Swan Yacht Club History
Many would know that I was involved in compiling “The First Hundred Years’’ a publication put out by the SYC back in 2004.
The following is brief excerpt of that book giving a brief history of the Club.
“It is generally agreed that the Swan Yacht Club was founded around 1903, but we have no documentation of these early years. The inaugural meeting was held at the Plympton Hotel on August 3, 1904 attended by three gentlemen and His Excellency. Admiral Sir Fredrick Bedford (then Governor of WA) was asked to become Patron of the club (he accepted).
At the inaugural meeting the Club was to be called the Richmond Yacht Club but for obscurer technical reasons it was named The Swan Yacht Club. It was positioned right under where the Stirling traffic bridge is today, on the East Fremantle side.

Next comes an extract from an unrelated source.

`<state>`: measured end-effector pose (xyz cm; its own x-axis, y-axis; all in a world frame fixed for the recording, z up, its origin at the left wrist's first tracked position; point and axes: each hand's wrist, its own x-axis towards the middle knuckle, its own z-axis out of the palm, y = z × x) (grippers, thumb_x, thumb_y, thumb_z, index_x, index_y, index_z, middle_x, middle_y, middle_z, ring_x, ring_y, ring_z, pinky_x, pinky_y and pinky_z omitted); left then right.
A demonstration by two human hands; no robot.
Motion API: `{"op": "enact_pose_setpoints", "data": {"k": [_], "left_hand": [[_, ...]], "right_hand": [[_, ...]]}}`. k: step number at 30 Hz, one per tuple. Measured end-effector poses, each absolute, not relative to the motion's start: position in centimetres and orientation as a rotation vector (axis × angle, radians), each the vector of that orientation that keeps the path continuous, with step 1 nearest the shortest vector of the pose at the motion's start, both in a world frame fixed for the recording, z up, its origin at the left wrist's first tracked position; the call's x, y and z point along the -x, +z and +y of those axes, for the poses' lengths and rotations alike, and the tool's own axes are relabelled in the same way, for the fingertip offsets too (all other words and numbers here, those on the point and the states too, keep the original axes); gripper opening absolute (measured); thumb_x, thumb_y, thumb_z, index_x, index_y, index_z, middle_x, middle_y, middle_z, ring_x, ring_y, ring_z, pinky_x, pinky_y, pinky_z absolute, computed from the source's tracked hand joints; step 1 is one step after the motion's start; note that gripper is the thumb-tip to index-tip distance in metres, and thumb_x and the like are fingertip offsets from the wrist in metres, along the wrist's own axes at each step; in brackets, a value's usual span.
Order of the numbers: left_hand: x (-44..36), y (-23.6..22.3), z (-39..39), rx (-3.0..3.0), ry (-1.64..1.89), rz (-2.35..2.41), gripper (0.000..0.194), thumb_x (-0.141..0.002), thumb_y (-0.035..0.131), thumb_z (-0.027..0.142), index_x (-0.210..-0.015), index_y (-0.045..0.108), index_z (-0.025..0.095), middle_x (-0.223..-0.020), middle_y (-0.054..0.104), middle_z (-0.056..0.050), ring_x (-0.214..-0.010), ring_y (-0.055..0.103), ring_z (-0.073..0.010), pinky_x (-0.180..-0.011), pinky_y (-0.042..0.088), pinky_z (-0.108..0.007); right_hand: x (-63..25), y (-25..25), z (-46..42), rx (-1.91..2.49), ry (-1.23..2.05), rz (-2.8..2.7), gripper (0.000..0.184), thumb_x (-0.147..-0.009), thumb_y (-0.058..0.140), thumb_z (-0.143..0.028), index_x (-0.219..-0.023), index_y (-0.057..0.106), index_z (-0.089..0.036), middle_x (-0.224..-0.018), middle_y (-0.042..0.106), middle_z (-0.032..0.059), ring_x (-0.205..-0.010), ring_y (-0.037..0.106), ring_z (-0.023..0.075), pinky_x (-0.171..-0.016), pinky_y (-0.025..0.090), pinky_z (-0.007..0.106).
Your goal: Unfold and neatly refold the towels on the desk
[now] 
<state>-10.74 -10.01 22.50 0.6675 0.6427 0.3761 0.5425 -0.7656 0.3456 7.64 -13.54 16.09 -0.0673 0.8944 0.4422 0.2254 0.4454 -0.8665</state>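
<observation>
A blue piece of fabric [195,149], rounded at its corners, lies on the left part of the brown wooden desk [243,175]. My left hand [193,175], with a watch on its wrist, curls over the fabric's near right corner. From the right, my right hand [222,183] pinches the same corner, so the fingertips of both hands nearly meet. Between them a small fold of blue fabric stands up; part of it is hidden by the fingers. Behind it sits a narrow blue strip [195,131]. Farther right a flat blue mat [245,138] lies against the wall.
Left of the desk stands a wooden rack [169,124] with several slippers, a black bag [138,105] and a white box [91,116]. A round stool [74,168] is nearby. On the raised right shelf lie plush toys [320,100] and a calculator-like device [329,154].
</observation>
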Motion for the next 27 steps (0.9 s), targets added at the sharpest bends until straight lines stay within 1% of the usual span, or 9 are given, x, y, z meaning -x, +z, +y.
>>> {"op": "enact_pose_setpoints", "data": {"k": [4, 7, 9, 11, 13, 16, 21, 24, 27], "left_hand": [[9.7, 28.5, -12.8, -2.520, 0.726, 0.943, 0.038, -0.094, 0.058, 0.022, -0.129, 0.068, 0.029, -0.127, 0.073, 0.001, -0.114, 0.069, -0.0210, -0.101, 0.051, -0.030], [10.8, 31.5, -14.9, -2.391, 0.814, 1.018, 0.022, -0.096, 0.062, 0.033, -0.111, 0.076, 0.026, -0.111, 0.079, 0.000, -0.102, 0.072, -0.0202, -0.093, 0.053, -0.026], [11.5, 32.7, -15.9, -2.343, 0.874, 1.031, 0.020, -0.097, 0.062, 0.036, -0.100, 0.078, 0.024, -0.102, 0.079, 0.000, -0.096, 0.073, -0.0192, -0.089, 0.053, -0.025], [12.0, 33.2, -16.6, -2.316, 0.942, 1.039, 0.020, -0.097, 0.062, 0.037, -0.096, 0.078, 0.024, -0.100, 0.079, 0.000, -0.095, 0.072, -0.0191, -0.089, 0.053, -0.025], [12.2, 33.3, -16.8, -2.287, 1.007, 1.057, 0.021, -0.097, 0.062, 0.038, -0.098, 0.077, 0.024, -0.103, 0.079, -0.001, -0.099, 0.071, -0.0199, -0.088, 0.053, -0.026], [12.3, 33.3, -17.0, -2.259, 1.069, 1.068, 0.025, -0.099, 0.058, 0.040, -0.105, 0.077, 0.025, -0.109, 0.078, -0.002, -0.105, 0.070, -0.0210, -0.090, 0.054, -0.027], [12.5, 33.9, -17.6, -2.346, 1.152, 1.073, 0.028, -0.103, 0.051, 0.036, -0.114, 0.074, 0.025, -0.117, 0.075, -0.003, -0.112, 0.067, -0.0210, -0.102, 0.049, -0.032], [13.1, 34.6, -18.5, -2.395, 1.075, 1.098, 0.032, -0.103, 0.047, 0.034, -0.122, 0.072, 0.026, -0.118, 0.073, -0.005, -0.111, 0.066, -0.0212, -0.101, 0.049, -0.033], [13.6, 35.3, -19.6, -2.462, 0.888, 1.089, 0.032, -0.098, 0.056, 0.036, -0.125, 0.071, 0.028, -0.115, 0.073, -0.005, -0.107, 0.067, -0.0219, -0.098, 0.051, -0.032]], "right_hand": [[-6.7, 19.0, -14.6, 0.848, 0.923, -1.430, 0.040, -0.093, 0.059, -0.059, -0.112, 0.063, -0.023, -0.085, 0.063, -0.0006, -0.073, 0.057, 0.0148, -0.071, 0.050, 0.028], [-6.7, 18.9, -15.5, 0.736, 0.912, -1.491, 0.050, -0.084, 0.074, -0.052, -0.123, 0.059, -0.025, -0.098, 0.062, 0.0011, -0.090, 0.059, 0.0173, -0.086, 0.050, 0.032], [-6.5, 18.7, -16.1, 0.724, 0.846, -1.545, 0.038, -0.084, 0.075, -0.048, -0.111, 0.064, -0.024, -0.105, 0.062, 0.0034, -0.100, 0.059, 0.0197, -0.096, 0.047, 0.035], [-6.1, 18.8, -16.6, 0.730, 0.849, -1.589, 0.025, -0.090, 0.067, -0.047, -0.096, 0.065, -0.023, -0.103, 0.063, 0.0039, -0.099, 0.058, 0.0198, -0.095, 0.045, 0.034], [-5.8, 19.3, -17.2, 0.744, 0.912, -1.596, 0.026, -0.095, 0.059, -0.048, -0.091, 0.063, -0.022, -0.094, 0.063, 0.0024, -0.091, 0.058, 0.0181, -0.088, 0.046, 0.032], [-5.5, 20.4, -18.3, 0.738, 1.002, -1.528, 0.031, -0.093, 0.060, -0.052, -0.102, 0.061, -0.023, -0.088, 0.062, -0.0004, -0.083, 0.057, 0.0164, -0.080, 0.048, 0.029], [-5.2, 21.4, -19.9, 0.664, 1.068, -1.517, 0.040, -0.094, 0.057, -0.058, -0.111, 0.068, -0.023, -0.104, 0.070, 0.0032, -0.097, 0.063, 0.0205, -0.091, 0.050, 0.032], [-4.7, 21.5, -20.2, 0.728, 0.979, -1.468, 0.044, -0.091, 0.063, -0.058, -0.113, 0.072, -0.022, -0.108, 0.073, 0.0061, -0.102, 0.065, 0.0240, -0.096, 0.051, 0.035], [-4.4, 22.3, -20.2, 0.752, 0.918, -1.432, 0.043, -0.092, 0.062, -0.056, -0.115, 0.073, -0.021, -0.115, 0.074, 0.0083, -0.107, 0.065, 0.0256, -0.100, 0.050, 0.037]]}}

The first regatta held on the Australian mainland was held on Sydney Harbour and the winner of that regatta was Lieutenant William Preston on a vessel called The Black Swan. In recognition of his victory, Captain James Stirling named a river point after him, Preston Point where The Swan Yacht Club stands today.
Because of the Stirling Bridge construction, the Club had to move and reclaimed land at Pt Preston was allocated. Members started building the new premises in 1964 from material gathered and donated, a lot of hard work was put in by many.
A liquor licence was granted in 1967 and The Swan Yacht Club became a great watering hole for the wharf workers (Lumpers) in the early 70’s and 80’s and the Friday night patronage was huge and generated a great lot of revenue for the Club.
The club took on phenomenal growth over the years because of its membership showing overwhelming warmth and friendliness to all who visited. The SYC has never lost sight of the true family traditions and has always welcomed these groups both young and old to enjoy the facilities and functions as organised throughout the years.
Anzac Day has become a huge annual event and is growing every year by word of mouth. It’s popularly has grown because of its simple arrangement in which the march and service is all over in about forty five minutes and everyone can have meal and be seated.
The Club house has been added to and extended over the last forty years and the Committee thinks time has come to think of building a new facility in the next few years to make it more member friendly.”
I hope these few words gives you a little look at the history of The Swan Yacht Club and for any more grab a copy of The First Hundred Years, available at the Club.